From mboxrd@z Thu Jan  1 00:00:00 1970
Return-Path: <linux-btrfs-owner@vger.kernel.org>
Received: from mx2.suse.de ([195.135.220.15]:53403 "EHLO mx2.suse.de"
        rhost-flags-OK-OK-OK-OK) by vger.kernel.org with ESMTP
        id S1752264AbdK1Su0 (ORCPT <rfc822;linux-btrfs@vger.kernel.org>);
        Tue, 28 Nov 2017 13:50:26 -0500
Date: Tue, 28 Nov 2017 19:48:28 +0100
From: David Sterba <dsterba@suse.cz>
To: Lu Fengqi <lufq.fnst@cn.fujitsu.com>
Cc: linux-btrfs@vger.kernel.org
Subject: Re: How about adding an ioctl to convert a directory to a subvolume?
Message-ID: <20171128184828.GB3553@twin.jikos.cz>
Reply-To: dsterba@suse.cz
References: <20171127094156.GC29491@fnst.localdomain>
MIME-Version: 1.0
Content-Type: text/plain; charset=utf-8
In-Reply-To: <20171127094156.GC29491@fnst.localdomain>
Sender: linux-btrfs-owner@vger.kernel.org
List-ID: <linux-btrfs.vger.kernel.org>

On Mon, Nov 27, 2017 at 05:41:56PM +0800, Lu Fengqi wrote:
> As we all know, under certain circumstances, it is more appropriate to
> create some subvolumes rather than keep everything in the same
> subvolume. As the condition of demand change, the user may need to
> convert a previous directory to a subvolume. For this reason，how about
> adding an ioctl to convert a directory to a subvolume?

I'd say too difficult to get everything right in kernel. This is
possible to be done in userspace, with existing tools.

The problem is that the conversion cannot be done atomically in most
cases, so even if it's just one ioctl call, there are several possible
intermediate states that would exist during the call. Reporting where
did the ioctl fail would need some extended error code semantics.

> Users can convert by the scripts mentioned in this
> thread(https://www.spinics.net/lists/linux-btrfs/msg33252.html), but is
> it easier to use the off-the-shelf btrfs subcommand?

Adding a subcommand would work, though I'd rather avoid reimplementing
'cp -ax' or 'rsync -ax'.  We want to copy the files preserving all
attributes, with reflink, and be able to identify partially synced
files, and not cross the mountpoints or subvolumes.

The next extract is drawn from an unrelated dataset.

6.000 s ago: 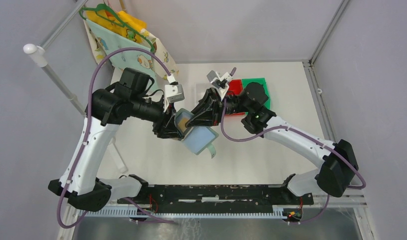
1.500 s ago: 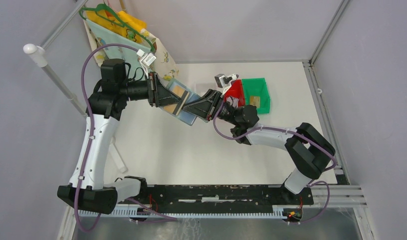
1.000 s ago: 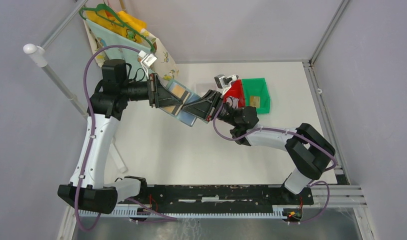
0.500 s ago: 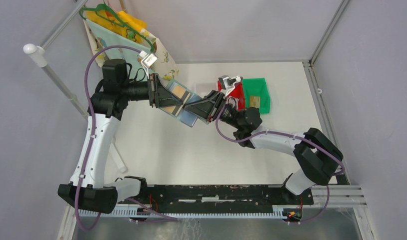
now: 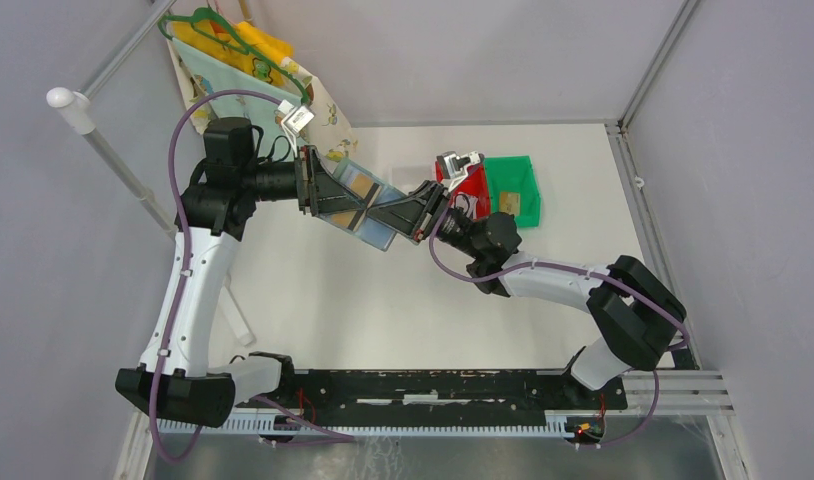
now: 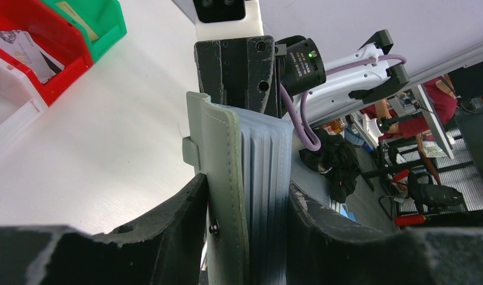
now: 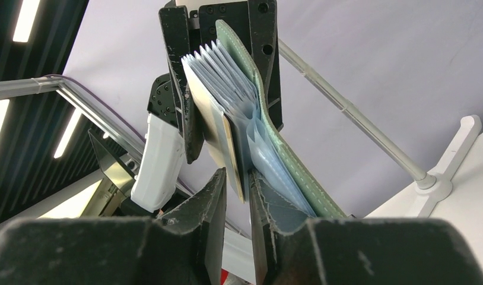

The middle step with snapshotting the containing subvolume before
syncing the data is also a valid option, but not always necessary.

> After an initial consideration, our implementation is broadly divided
> into the following steps:
> 1. Freeze the filesystem or set the subvolume above the source directory
> to read-only;

Freezing the filesystme will freeze all IO, so this would not work, but
I understand what you mean. The file data are synced before the snapshot
is taken, but nothing prevents applications to continue writing data.

Open and live files is a problem and don't see a nice solution here.

> 2. Perform a pre-check, for example, check if a cross-device link
> creation during the conversion;

Cross-device links are not a problem as long as we use 'cp' ie. the
manual creation of files in the target.

> 3. Perform conversion, such as creating a new subvolume and moving the
> contents of the source directory;
> 4. Thaw the filesystem or restore the subvolume writable property.
> 
> In fact, I am not so sure whether this use of freeze is appropriate
> because the source directory the user needs to convert may be located
> at / or /home and this pre-check and conversion process may take a long
> time, which can lead to some shell and graphical application suspended.

I think the closest operation is a read-only remount, which is not
always possible due to open files and can otherwise considered as quite
intrusive operation to the whole system. And the root filesystem cannot
be easily remounted read-only in the systemd days anyway.